Certainly there can be a gender imbalance in church events. I attended a meeting only last week where the co-chairs were both male; ‘both sides’ of the argument on women bishops were put by another male; and a fourth male was also given the rostrum. Thankfully, the Spirit moved one woman priest to stand up at the front and tell her story of being a female ordinand in a diocese that had, at that time, been totally opposed to women in ministry. We had heard much that evening about how some men would feel unfairly disadvantaged were women to become bishops, so we needed to hear that particular story as well and, just as importantly, to see a woman ‘up front’.

The Church of England does not feel like a happy household at the moment. Some of the children have left home already, others are threatening to go, and toys are being thrown around the parlour. There’s a tremendous need for nurture here but instead it feels as if Mother Church is behaving more like Mother Courage, the eponymous character in Bertolt Brecht & Margarete Steffin’s play Mother Courage and Her Children. As she pulls her cart along, preoccupied with profiteering from the Thirty Years War, Mother Courage exposes her three children to danger, and then, one by one, they perish.
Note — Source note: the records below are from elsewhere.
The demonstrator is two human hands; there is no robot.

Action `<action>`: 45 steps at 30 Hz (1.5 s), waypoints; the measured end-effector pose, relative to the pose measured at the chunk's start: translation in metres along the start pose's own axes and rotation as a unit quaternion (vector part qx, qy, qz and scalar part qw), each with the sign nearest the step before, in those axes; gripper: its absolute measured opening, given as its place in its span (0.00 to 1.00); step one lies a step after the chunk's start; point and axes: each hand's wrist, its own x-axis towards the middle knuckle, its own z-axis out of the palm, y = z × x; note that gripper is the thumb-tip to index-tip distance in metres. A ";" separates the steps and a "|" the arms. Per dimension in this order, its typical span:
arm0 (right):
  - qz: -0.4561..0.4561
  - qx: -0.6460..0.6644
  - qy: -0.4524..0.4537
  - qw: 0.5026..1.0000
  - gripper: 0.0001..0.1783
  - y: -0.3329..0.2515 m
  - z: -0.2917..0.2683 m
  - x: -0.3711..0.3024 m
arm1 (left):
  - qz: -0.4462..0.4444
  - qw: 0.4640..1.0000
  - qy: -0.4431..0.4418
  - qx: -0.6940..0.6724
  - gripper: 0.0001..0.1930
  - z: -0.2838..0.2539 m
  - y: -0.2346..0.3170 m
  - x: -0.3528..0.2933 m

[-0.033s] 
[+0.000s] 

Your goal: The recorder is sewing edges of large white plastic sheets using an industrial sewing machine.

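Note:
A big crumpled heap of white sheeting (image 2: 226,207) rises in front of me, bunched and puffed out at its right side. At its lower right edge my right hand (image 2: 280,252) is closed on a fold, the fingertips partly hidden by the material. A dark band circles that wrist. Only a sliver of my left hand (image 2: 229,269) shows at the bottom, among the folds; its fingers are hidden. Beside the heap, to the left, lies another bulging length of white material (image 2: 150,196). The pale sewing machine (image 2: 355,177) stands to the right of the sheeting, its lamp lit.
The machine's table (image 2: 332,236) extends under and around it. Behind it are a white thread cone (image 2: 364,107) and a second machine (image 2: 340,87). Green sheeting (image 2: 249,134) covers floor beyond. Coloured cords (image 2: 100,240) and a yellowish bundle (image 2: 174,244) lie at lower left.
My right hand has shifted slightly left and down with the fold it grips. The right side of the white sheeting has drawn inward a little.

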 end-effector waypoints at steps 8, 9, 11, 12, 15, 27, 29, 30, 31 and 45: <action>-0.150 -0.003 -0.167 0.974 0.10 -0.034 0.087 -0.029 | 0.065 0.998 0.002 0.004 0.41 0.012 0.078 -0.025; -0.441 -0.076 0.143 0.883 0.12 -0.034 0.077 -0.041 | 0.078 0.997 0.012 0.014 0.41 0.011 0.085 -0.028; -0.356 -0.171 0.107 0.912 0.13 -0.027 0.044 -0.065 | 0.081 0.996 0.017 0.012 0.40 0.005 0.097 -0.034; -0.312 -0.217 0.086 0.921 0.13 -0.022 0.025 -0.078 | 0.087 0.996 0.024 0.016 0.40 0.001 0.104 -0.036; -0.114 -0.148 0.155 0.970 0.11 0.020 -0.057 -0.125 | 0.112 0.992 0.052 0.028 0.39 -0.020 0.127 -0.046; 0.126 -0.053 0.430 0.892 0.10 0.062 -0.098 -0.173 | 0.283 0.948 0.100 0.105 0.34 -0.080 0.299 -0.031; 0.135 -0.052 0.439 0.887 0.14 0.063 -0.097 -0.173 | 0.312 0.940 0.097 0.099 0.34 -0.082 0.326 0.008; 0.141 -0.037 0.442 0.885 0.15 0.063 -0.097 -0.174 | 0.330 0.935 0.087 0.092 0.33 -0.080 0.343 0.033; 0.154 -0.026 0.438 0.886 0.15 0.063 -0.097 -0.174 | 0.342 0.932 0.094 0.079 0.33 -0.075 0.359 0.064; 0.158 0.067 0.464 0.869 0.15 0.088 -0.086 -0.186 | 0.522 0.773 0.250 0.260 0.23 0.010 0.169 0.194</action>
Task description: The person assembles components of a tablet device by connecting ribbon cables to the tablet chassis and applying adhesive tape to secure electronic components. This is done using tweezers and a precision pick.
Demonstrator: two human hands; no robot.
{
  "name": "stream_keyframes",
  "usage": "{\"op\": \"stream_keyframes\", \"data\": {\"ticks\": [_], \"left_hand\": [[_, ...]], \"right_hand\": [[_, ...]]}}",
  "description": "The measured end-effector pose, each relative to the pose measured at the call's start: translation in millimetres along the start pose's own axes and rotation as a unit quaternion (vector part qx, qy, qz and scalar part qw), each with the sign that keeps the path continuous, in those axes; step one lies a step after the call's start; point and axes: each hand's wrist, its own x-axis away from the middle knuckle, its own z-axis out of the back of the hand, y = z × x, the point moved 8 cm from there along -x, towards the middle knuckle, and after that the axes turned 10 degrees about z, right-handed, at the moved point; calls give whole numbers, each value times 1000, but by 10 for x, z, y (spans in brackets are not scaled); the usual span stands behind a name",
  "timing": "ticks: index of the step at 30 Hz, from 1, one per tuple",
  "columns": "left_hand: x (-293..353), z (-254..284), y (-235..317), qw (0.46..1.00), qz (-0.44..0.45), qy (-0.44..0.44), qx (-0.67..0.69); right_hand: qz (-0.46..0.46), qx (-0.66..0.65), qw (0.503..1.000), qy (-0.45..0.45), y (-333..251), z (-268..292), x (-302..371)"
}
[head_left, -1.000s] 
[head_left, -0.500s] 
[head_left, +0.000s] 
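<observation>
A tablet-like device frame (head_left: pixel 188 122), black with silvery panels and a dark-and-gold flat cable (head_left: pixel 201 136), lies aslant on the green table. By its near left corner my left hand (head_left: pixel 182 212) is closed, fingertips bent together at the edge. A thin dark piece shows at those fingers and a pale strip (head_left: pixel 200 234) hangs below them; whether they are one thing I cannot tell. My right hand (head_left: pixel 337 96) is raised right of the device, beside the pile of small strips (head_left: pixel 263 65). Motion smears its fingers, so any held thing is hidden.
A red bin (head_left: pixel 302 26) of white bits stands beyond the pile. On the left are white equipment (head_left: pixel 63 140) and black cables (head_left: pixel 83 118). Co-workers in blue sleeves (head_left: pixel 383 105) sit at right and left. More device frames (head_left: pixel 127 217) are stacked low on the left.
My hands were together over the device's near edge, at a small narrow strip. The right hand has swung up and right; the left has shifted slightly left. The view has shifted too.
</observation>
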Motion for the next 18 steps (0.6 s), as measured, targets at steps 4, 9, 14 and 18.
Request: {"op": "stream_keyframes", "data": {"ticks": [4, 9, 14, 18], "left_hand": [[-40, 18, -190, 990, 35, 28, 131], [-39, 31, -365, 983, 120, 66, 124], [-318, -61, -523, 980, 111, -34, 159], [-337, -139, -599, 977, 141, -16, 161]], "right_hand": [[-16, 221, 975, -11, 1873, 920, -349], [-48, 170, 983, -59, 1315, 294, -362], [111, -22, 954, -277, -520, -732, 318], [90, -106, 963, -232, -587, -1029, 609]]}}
In an interesting article on why so many priests are gay, the novelist Michael Arditti quotes the theology lecturer who once asked his class, “Have you ever thought, gentlemen, why you want to dress as mother and call yourself ‘Father?’”

http://www.michaelarditti.com/non-fiction/frills-and-thrills-high-camp-at-the-high-altar/

Answer: they were unconsciously seeking a surrogate family. Well, currently, the Church of England family does seem to be fairly dysfunctional, and a little bit of mothering – or even womanhood – wouldn’t come amiss.